> _ASSIGNED TASK_
Of all the entries below, only the lines from the one with "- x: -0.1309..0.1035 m" up to and including the one with "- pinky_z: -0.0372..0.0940" are to be duplicated exactly.

> _EXTRACTED INFORMATION_

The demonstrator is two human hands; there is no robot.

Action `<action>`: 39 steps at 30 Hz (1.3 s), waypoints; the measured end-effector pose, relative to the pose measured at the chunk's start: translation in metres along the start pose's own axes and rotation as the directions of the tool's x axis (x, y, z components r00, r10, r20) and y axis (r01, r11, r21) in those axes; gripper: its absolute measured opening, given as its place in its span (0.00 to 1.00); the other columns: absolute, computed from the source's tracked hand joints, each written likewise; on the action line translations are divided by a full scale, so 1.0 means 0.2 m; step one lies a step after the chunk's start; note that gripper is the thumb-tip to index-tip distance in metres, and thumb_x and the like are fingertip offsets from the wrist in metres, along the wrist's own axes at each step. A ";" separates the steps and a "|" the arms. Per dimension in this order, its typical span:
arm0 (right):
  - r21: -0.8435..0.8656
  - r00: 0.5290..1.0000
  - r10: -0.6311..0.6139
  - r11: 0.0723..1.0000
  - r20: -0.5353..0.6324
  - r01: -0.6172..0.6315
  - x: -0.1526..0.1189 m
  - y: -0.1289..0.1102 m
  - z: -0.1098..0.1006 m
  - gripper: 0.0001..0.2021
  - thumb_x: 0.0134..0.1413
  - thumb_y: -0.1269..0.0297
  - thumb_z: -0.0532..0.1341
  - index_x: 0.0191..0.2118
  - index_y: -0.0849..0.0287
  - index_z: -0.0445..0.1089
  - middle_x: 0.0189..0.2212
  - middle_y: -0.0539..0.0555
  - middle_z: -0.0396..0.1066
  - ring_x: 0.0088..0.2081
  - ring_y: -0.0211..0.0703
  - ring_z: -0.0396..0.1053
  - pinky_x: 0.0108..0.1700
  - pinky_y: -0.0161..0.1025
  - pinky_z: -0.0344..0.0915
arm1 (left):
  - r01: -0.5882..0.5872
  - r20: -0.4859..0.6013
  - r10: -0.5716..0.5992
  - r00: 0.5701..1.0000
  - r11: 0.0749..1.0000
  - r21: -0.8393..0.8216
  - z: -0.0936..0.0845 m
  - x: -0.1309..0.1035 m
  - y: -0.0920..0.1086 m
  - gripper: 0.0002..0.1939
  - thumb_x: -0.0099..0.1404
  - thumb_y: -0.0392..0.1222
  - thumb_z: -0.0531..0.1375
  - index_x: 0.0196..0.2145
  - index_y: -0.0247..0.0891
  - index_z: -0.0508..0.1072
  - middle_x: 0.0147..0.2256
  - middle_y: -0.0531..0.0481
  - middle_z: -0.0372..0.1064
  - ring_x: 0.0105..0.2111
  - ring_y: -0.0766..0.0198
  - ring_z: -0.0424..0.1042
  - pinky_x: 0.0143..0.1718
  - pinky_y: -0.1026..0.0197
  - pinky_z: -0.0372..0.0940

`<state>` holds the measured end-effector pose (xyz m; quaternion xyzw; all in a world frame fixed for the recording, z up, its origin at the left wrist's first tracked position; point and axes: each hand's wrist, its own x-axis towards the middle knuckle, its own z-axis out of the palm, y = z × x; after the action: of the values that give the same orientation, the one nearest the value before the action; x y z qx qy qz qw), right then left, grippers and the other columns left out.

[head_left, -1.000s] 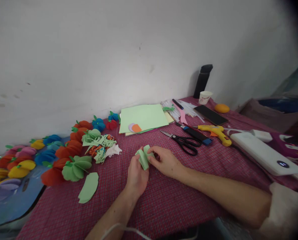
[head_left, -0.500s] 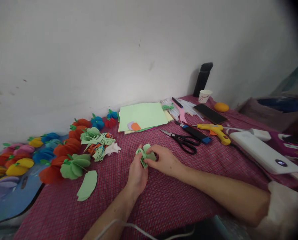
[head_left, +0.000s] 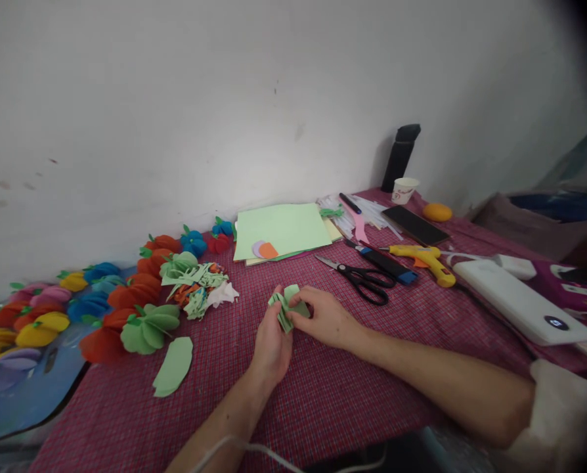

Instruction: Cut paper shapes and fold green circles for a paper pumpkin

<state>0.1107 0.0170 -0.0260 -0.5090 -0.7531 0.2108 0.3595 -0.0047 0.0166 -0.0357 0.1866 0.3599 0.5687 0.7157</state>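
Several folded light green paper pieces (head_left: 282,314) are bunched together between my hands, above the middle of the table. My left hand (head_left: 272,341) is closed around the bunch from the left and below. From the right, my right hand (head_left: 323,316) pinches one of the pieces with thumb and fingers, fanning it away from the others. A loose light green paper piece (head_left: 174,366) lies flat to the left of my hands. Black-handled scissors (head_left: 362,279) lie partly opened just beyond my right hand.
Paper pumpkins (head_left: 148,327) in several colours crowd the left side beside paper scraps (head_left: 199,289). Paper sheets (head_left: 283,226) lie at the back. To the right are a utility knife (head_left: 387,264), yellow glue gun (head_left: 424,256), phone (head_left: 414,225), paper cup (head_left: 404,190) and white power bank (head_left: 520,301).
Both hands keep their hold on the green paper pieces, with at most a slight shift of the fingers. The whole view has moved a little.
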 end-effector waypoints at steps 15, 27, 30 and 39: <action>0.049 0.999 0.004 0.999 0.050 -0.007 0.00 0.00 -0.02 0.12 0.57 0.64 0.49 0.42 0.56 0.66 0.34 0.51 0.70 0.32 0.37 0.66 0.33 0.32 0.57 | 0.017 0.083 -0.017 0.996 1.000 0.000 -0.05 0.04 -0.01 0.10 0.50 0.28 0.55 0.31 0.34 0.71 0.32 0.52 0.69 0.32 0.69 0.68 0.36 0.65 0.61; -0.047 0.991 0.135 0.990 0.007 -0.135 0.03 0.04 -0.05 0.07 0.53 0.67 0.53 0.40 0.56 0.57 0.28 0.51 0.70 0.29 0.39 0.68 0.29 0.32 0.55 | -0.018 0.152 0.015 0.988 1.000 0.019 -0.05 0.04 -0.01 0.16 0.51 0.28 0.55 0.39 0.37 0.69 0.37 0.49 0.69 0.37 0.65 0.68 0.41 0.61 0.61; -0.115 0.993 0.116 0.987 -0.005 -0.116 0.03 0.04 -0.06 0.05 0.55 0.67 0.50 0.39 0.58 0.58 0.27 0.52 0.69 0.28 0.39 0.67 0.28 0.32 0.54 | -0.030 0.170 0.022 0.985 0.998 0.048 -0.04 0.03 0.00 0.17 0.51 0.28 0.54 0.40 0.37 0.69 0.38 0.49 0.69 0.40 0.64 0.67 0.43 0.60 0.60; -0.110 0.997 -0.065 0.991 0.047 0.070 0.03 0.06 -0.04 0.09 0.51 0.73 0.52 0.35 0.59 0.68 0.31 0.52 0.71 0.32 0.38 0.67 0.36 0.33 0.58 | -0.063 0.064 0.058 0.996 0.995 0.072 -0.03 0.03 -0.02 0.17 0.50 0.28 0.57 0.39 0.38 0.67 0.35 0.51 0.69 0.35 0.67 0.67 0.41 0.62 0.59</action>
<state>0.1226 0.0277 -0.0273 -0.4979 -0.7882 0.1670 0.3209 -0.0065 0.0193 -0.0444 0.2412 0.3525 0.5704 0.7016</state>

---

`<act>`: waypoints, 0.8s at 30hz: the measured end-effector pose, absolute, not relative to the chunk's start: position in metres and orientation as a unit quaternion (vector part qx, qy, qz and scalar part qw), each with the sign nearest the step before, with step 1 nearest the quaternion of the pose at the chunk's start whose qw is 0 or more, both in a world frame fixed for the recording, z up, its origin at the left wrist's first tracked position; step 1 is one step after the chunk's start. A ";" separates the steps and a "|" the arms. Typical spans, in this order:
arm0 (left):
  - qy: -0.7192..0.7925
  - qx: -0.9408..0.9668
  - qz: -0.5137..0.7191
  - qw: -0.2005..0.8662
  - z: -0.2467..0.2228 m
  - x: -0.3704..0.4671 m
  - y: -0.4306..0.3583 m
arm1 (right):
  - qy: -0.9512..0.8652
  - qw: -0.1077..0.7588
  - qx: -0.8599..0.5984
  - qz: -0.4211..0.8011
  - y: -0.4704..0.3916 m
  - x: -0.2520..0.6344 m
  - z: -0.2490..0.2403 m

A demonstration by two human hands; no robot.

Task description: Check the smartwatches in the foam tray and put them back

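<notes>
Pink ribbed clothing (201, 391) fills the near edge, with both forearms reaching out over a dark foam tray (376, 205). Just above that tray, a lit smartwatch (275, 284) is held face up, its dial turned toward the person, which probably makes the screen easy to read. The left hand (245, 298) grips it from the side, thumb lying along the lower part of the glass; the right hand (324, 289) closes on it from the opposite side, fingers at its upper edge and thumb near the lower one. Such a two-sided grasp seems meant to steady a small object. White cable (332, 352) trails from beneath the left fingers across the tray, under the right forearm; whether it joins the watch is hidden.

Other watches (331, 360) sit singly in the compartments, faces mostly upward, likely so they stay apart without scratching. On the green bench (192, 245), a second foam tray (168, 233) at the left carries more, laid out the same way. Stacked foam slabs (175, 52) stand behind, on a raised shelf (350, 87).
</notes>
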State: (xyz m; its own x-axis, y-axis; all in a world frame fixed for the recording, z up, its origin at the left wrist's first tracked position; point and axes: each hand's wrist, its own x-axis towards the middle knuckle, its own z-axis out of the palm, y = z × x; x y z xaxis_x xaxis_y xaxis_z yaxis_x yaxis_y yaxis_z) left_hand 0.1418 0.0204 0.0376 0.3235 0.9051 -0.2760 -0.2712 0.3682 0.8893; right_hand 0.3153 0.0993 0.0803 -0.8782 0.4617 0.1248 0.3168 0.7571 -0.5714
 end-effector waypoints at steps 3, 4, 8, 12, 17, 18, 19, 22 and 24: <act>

> _TASK SOLUTION_
  - x: -0.1309..0.1035 m
  - y: -0.0920..0.1086 m
  - gripper: 0.0002..0.1939
  - thumb_x: -0.0099..0.1404
  - thumb_y: -0.0392..0.1222
  - thumb_z: -0.0531..0.1375
  - index_x: 0.0196..0.2145
  - index_y: -0.0247..0.0891
  - index_z: -0.0508..0.1072
  - middle_x: 0.0147..0.2256
  - middle_y: -0.0531..0.0481
  - middle_z: -0.0372..0.1064
  - ring_x: 0.0105..0.2111
  - ring_y: -0.0766..0.0198
  - ring_z: -0.0424..0.1042
  - pinky_x: 0.0143..0.1718
  - pinky_y: -0.1026..0.0197
  - pinky_z: -0.0372..0.0940

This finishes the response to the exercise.